Repeat all entries word for word; skip images.
——————
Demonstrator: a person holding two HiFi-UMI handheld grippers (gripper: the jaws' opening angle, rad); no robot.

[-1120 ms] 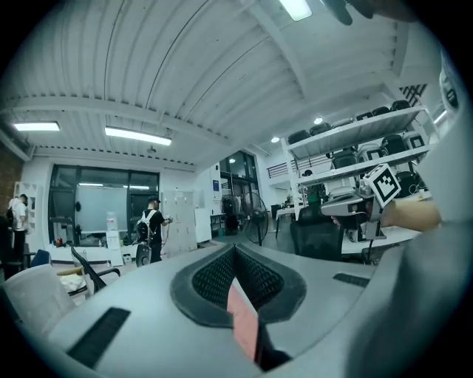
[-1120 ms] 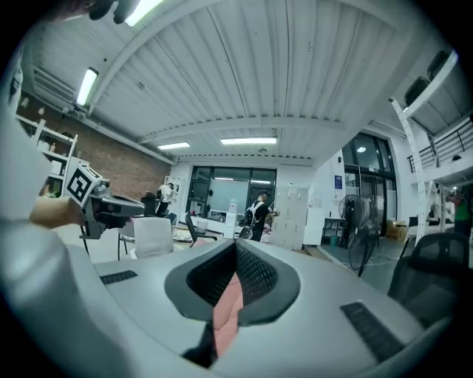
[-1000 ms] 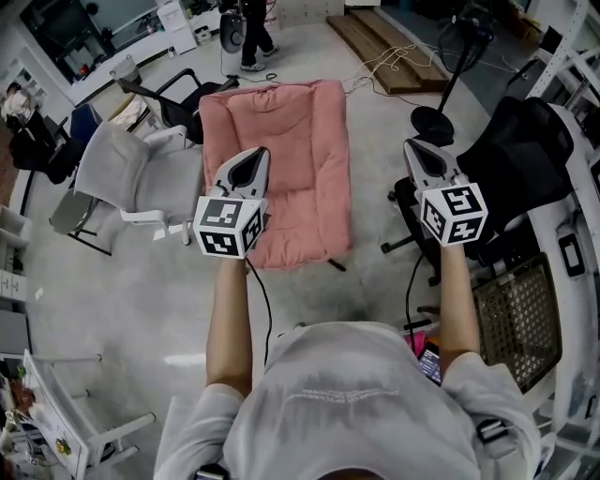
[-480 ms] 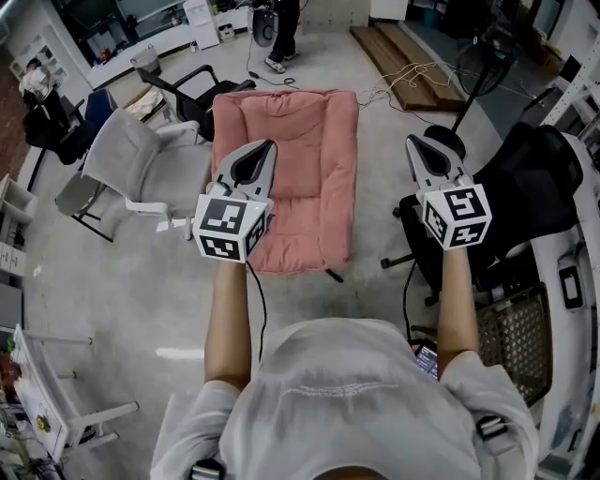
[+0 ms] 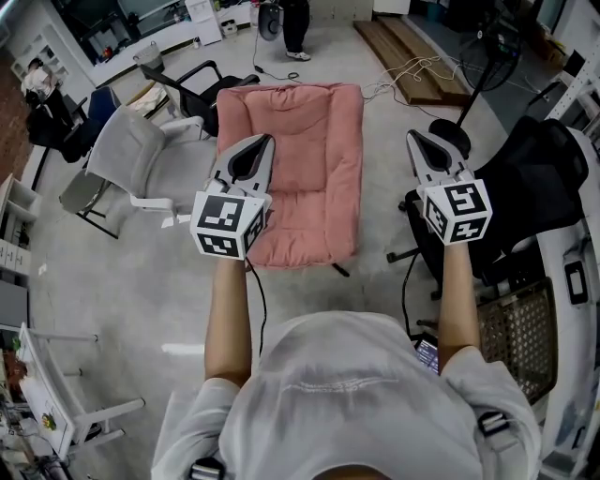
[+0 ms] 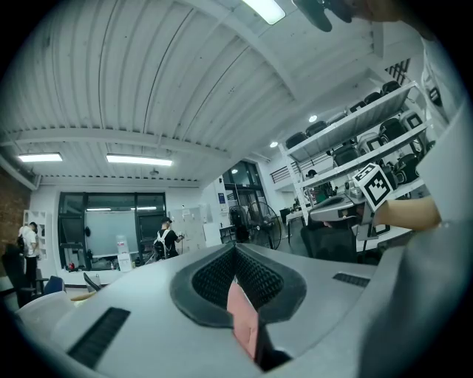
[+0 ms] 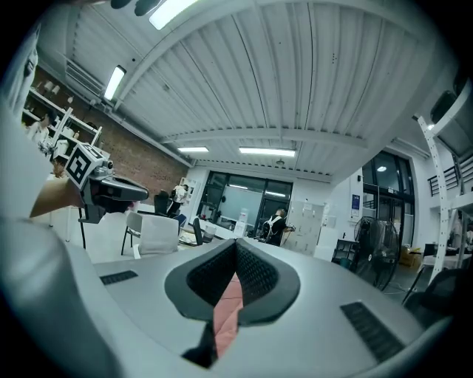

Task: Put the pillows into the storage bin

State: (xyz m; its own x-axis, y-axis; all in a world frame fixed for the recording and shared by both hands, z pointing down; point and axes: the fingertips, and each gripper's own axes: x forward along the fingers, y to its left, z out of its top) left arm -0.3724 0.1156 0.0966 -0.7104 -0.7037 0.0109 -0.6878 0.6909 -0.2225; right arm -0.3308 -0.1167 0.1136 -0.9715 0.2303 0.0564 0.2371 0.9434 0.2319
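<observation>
Concrete floor (image 5: 112,281) of a crowded workshop, seen steeply from above. Near the middle, cushion (image 5: 305,159), pink and quilted, lying flat with its face up on what seems a low frame, one thin leg (image 5: 333,271) showing at the lower right corner. Only pillow-like thing in sight, and not inside any bin. No storage bin recognised with certainty: mesh basket (image 5: 511,323) at the right might serve as one, but could as well be part of a chair.

Over the cushion's left edge, left gripper (image 5: 262,141) held level, jaws pressed together with nothing between them; only a pink sliver of fabric visible through the slit under the pads. Just right of the cushion, right gripper (image 5: 418,141) in the same way: level, jaws together, empty, hovering above the black chair (image 5: 525,187).

Both held side by side at equal height, clear of the fabric, so more likely a ready or travelling pose than a grasp. Fits equally a moment before taking a pillow and a moment after one was put away; impossible to tell which.

Further out: grey chair (image 5: 131,159) on the left, person (image 5: 295,23) standing at the far end.
</observation>
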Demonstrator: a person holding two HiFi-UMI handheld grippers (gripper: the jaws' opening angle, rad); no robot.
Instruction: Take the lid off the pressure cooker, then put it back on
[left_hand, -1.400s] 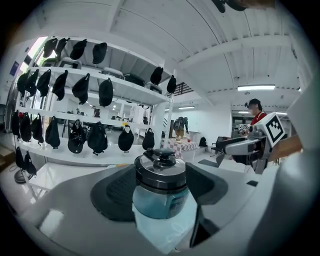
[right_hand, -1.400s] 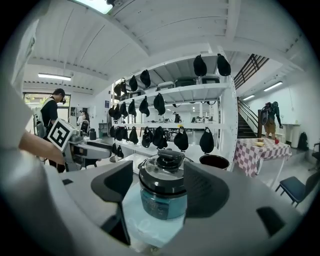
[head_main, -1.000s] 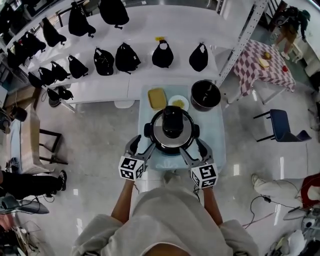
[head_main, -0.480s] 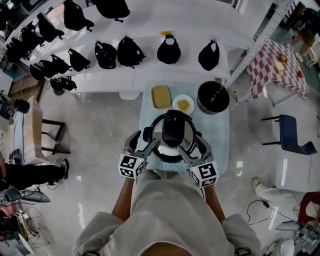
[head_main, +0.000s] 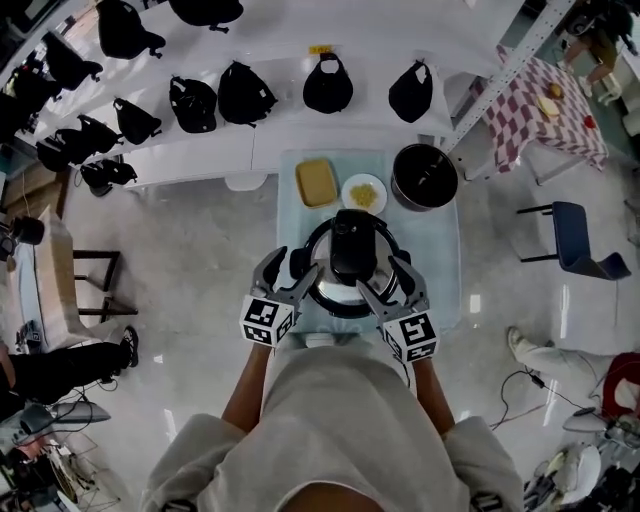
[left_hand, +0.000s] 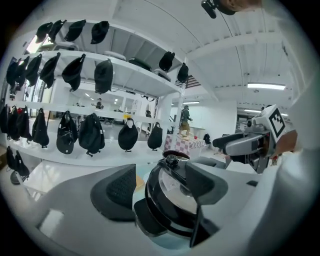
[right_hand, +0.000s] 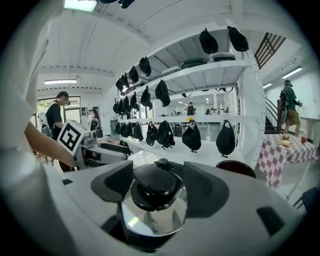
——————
**PROBLEM SOLUTION:**
Demonstrator: a person holding two HiFi-UMI handheld grippers (gripper: the jaws' opening angle, rad); no robot.

[-1120 ms] 
[-1120 ms] 
[-1000 ms] 
[-480 ms] 
[+0 ms] 
[+0 ms] 
[+0 ms] 

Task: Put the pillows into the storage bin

State: (xyz m; its own x-axis, y-axis; all in a world frame fixed for the recording and shared by both hands, z pointing down; point and axes: the fingertips, and each gripper's own axes: x forward along the fingers, y to its left, z out of its top) left arm -0.3724 0.1156 0.0966 -0.7104 -0.7037 0.0109 -0.6878 0.6909 -0.2225; right arm -0.3308 -0.1167 0.1136 -0.9715 0.2303 0.0564 0.2371 0.9434 0.2319
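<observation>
Concrete floor (image 5: 112,281) of a crowded workshop, seen steeply from above. Near the middle, cushion (image 5: 305,159), pink and quilted, lying flat with its face up on what seems a low frame, one thin leg (image 5: 333,271) showing at the lower right corner. Only pillow-like thing in sight, and not inside any bin. No storage bin recognised with certainty: mesh basket (image 5: 511,323) at the right might serve as one, but could as well be part of a chair.

Over the cushion's left edge, left gripper (image 5: 262,141) held level, jaws pressed together with nothing between them; only a pink sliver of fabric visible through the slit under the pads. Just right of the cushion, right gripper (image 5: 418,141) in the same way: level, jaws together, empty, hovering above the black chair (image 5: 525,187).

Both held side by side at equal height, clear of the fabric, so more likely a ready or travelling pose than a grasp. Fits equally a moment before taking a pillow and a moment after one was put away; impossible to tell which.

Further out: grey chair (image 5: 131,159) on the left, person (image 5: 295,23) standing at the far end.
</observation>
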Demonstrator: a person holding two HiFi-UMI handheld grippers (gripper: the jaws' opening angle, rad); no robot.
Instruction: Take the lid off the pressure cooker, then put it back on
[left_hand, -1.400s] 
[right_hand, -1.400s] 
[head_main, -1.000s] 
[head_main, -0.480s] 
[head_main, +0.000s] 
[left_hand, +0.000s] 
[right_hand, +0.000s] 

Work on the exercise is now finished.